Livestock producers are routinely giving antibiotics to animals to make them grow faster or help them survive crowded, stressful and unsanitary conditions. Overusing these drugs—in humans or animals—breeds bacteria resistant to the antibiotics, threatening the future effectiveness of these medicines, and putting our health at risk. Every year, at least 2 million people get sick, and up to 162,000 Americans die from antibiotic-resistant infections.

Given the stakes, we shouldn’t allow even one large-scale farming operation to overuse antibiotics in this way. And yet approximately 70 percent of medically important antibiotics sold in the U.S. are intended for use in livestock and poultry.

We have to stop the overuse of antibiotics, and protect our life-saving drugs.

The U.S. Food and Drug Administration (FDA) has the authority to regulate how antibiotics should be used. But so far the proposed rules out of Washington have been far too weak when it comes to the agricultural uses of our life-saving medicines. And given the current administration’s push to reduce regulations, we’re not optimistic that new rules will be coming anytime soon. Given the stakes, we can’t afford to wait.

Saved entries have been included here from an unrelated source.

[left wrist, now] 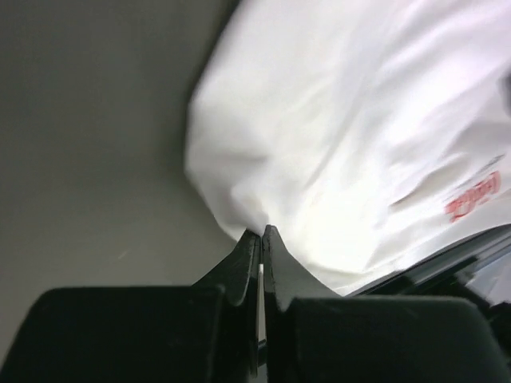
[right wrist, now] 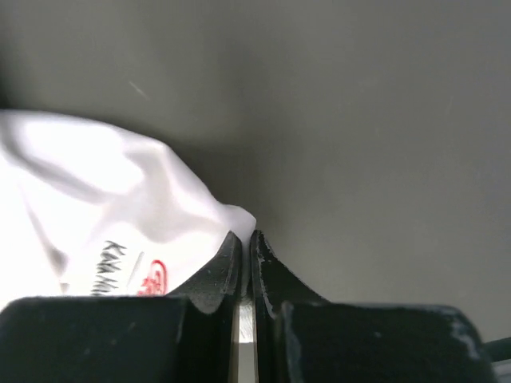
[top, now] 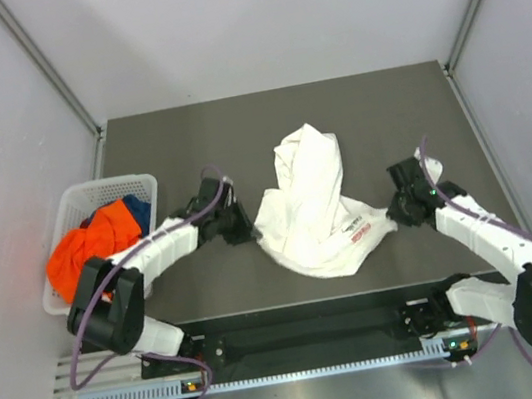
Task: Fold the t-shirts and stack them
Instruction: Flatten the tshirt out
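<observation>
A crumpled white t-shirt (top: pixel 313 207) with a small red print lies in the middle of the dark table. My left gripper (top: pixel 249 231) is shut on the shirt's left edge; in the left wrist view the white t-shirt (left wrist: pixel 359 136) bunches right at the left gripper (left wrist: pixel 261 233). My right gripper (top: pixel 392 212) is shut on the shirt's right corner, and the right wrist view shows the white t-shirt (right wrist: pixel 104 207) pinched in the right gripper (right wrist: pixel 246 236). An orange t-shirt (top: pixel 82 251) and a dark blue t-shirt (top: pixel 131 211) lie heaped in the basket.
A white plastic lattice basket (top: pixel 79 201) stands at the table's left edge beside the left arm. Grey walls close in the table (top: pixel 188 151) at the left, right and back.
</observation>
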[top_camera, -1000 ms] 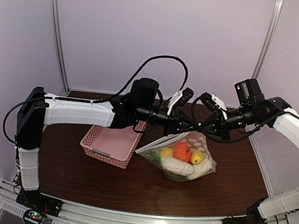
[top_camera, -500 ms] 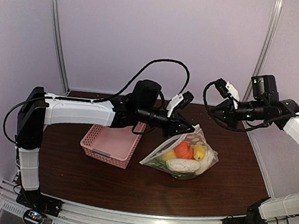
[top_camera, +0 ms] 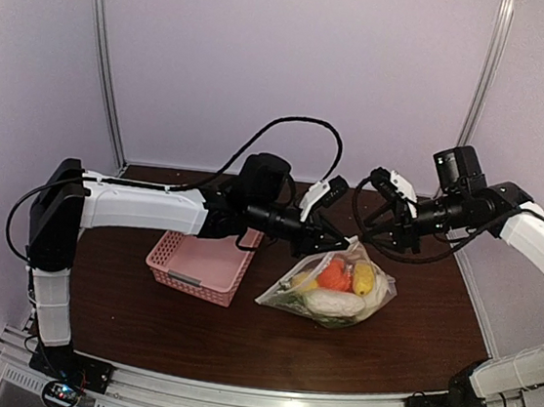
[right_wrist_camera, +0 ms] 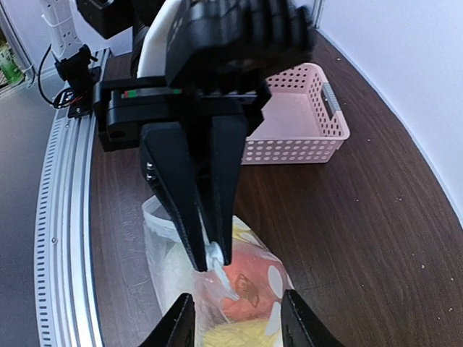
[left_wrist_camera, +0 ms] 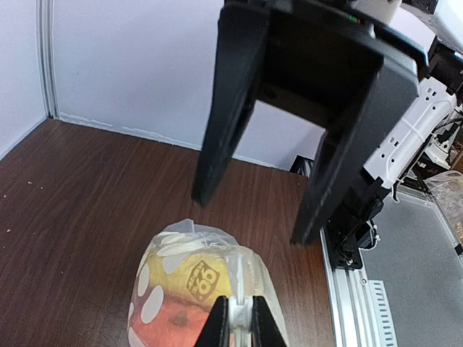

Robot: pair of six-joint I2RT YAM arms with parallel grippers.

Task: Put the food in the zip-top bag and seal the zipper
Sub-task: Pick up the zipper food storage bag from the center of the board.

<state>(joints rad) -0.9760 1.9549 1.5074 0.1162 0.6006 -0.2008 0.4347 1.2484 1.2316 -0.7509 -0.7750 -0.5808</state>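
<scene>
Food [top_camera: 335, 275] is lying inside the zip-top bag [top_camera: 315, 302], which is sitting right of the middle of the bench [top_camera: 141, 321], its bottom resting on the wood and its top being held up. Through the dotted plastic I am seeing an orange piece, a yellow one to its right and a pale one on the near side.

Starting at the left, the pink basket [top_camera: 201, 262] is standing just left of the bag. The left arm is reaching across from the left, and the left gripper [top_camera: 343, 243] is keeping its jaws pinched together on the bag's top edge. In the left wrist view the two tips are pressing on a fold of clear plastic. Whether that edge is sealed along its length I cannot tell.

Further right, the right gripper [top_camera: 393, 239] is hovering just to the right of the bag's top, facing the left one. Its jaws are standing well apart and gripping nothing. From the left wrist I am seeing only bare bench between its black fingers. In its own view the bag's top is lying under the gap, with the left tips pinching just ahead.
</scene>
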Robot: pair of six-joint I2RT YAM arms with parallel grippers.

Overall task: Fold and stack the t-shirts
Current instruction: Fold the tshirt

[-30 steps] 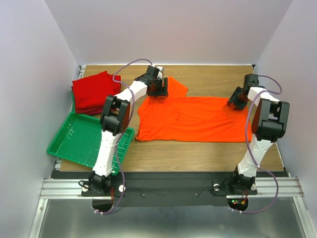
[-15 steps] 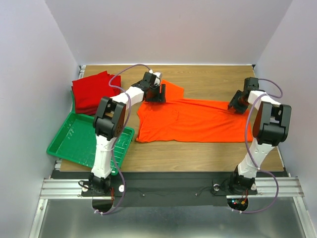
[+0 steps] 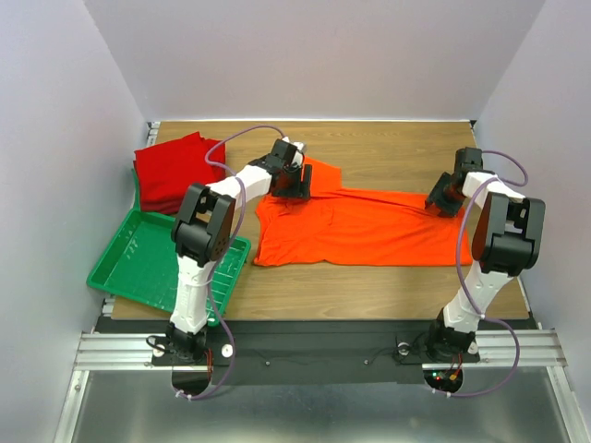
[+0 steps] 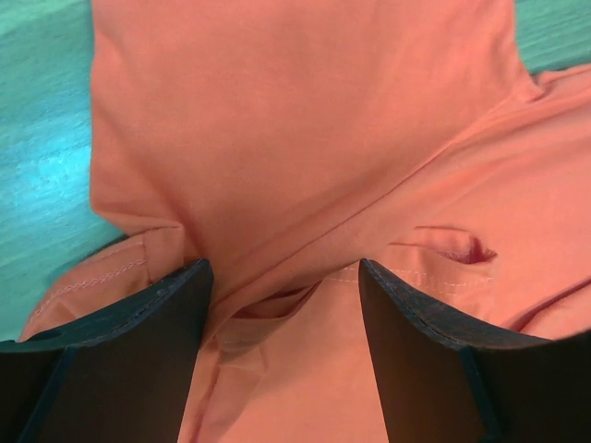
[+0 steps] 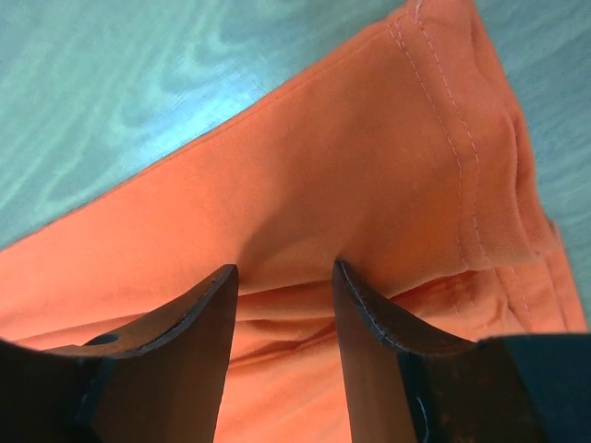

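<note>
Nearest, at the front edge of the wooden counter (image 3: 388, 148), the bases of two white-and-black arms, one left and one right. Just beyond the left base, a green tray (image 3: 129, 263) with a grid floor, set at a slant, its right-hand side crossed by the left arm reaching over it.

At mid-counter, the orange t-shirt (image 3: 360, 226), spread with its length running left to right. Near edge flat and straight; far edge drawn into taut creases between the two claws.

At the shirt's far left, by a sleeve, the left claw (image 3: 294, 180): fingers fairly wide apart yet clamped on a thick bunch of orange cloth. In the wrist view, folds pulling in toward the gap.

At the shirt's far right corner, the right claw (image 3: 441, 198): about half closed, pinching a ridge of cloth just beside the stitched hem.

Farther back on the left, past the tray and apart from the orange shirt, the red t-shirts (image 3: 171, 171), folded flat and stacked at the counter's far left corner. Behind everything, plain pale walls.
</note>
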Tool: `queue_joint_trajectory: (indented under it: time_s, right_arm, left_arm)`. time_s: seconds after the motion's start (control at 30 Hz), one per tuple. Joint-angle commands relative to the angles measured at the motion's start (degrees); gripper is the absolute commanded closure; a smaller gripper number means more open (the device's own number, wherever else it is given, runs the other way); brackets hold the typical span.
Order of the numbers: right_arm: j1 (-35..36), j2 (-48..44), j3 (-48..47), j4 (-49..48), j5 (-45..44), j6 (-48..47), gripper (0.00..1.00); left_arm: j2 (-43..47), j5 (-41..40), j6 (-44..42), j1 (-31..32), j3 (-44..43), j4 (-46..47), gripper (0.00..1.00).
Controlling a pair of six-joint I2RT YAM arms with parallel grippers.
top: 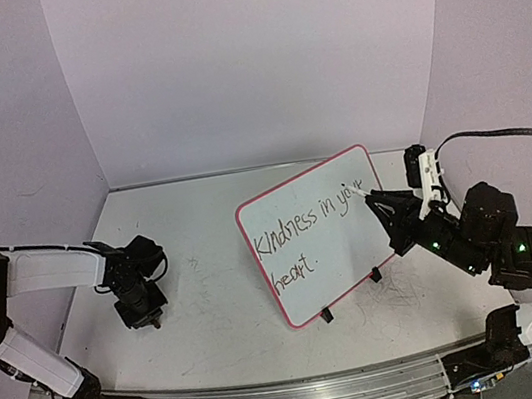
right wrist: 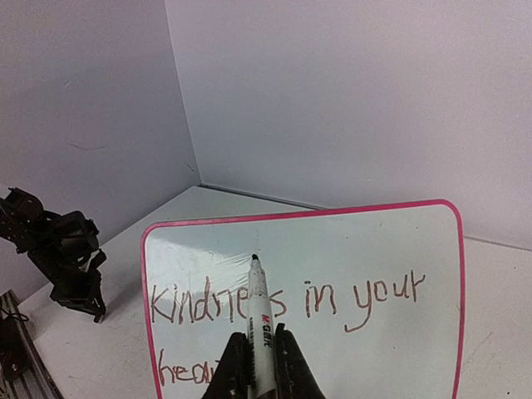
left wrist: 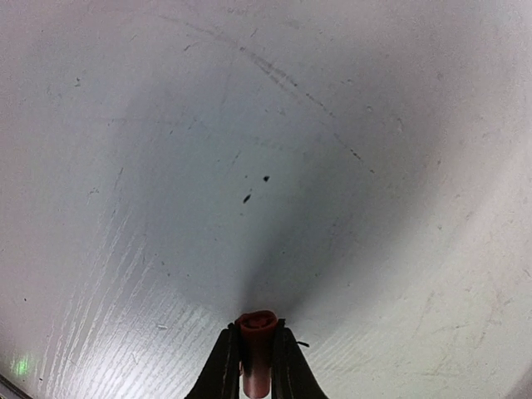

Luckily, we don’t have to. Recently, we helped California and Maryland to pass laws banning the routine use of medically important antibiotics on farms that operate in those states.  And we helped win market-pressure campaigns to get McDonald’s, Subway and KFC to phase medically important antibiotics out of their meat supply chains, starting with chicken.

These were huge victories to protect public health, but now, other major chains need to take action.